Same place,
but so far away.
Feat Sovannarith Sinha.
Une douce réverbération diaprait le plafond. Elle dansait dans ses yeux telles des flammes insoumises, cachées par cet air flâneur. Sovannarith se confondait parfaitement avec les teintes chatoyantes, les voix exacerbées des convives, et les lourds ornements de la pièce. Les projecteurs rendaient la lumière polychrome. Elle se dispersait sur les murs, sa silhouette et les escaliers. Sovannarith se dissimulait dans cette excessivité indolente et ce luxe somptuaire qui rubéfiaient les pupilles. Cela agaçait terriblement Serkan. Ses joues frémissaient d’agacement. Son regard sur lui était intense et sa bouche attentive, leur rencontre s’apparentait à un tremblement dans son âme et il flottait cet odeur mellifluent de discorde dissimulatrice, à l’énigme de ses gestes, de ses propos. Serkan méprisait quiconque, tout le monde, l’univers. Ses expressions acerbes luisaient dans une détresse silencieuse. Il ne l’admettrait sûrement jamais. Plutôt mourir dans les bidonvilles d’Origo comme un parasite que d’admettre les réactions sur son épiderme provoquées par le paysan.

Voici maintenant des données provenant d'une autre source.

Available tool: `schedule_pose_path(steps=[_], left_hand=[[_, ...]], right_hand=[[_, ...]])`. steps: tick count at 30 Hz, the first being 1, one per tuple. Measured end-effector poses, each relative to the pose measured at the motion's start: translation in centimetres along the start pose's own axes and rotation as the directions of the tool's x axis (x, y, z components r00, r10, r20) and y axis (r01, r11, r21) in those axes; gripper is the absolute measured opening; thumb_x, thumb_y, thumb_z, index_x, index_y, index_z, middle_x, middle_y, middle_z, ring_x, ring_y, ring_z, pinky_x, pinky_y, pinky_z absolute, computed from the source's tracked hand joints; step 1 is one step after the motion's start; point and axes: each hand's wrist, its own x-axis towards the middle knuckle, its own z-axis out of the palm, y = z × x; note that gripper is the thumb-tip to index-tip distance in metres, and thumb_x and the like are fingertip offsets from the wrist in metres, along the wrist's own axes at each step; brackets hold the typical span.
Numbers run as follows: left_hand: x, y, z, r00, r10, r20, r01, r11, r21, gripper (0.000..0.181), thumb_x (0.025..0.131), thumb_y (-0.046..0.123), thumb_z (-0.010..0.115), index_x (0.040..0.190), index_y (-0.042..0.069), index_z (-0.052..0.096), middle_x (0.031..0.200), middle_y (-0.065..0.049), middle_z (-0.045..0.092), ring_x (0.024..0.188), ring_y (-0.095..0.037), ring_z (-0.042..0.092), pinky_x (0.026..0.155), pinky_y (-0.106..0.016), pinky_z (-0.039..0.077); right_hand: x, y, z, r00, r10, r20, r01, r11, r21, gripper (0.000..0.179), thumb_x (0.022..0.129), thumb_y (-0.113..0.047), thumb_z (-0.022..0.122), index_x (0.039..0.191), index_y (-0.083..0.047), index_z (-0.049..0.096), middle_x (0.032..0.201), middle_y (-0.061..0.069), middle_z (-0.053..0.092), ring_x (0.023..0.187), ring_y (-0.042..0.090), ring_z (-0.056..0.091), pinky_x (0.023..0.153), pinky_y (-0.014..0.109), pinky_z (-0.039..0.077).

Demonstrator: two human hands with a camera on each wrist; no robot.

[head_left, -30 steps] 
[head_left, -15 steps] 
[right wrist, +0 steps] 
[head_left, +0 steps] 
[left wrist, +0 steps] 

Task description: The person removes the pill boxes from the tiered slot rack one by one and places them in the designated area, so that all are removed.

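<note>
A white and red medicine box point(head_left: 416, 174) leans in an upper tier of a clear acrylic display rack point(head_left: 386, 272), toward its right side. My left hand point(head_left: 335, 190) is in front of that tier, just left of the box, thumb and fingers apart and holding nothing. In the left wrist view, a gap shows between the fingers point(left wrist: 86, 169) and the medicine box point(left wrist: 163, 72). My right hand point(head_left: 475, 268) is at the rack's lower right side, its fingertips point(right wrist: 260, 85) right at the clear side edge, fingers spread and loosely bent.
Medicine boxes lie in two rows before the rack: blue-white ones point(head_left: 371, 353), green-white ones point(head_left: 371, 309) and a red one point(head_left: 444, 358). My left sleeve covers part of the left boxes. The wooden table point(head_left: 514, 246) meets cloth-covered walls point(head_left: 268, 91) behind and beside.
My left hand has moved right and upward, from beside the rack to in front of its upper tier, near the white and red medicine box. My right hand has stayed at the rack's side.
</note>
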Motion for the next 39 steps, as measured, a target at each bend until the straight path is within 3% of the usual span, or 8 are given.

Parfois, il ignorait ses émotions compliquées à lui tordre l’estomac. Il attendait simplement qu’elles passent, sans se soucier des conséquences. Puis, dans d’autres, il se devait d’en porter une infime attention, ce qui, dans le cas présent, l’amenait à adresser la parole à un être humain. Si on pouvait appeler ça ainsi. Personne n’aimait Serkan, tout le monde masquait son aversion à son encontre. Qui pourrait l’apprécier ? Avec ses remarques abjectes, cette manière de jauger le monde, de cracher sur les faibles, de marcher sur la racaille. Il se drapait dans les parures d’un prince, il se croyait être un homme mais il n’était qu’une bête cruelle et solitaire. Sur ses pommettes, les sillons des larmes avaient disparu sous la sécheresse du soleil de numéro un, ou de celui de son cœur appauvri. Tout rutilait sur lui, de ses bijoux jusqu’à la soie couvrant ses lignes amaigries. Le trouble de son sourire s’arqua face à l’habitant des beaux quartiers de cinq. Il mourrait s’il devait le remercier pour quoi que ce soit. Il réprima un tressaillement quand l’homme se pencha sur lui, d'une stature légèrement plus haute, quand son haleine caressa sa peau nue, quand son timbre insolent secoua ses mèches.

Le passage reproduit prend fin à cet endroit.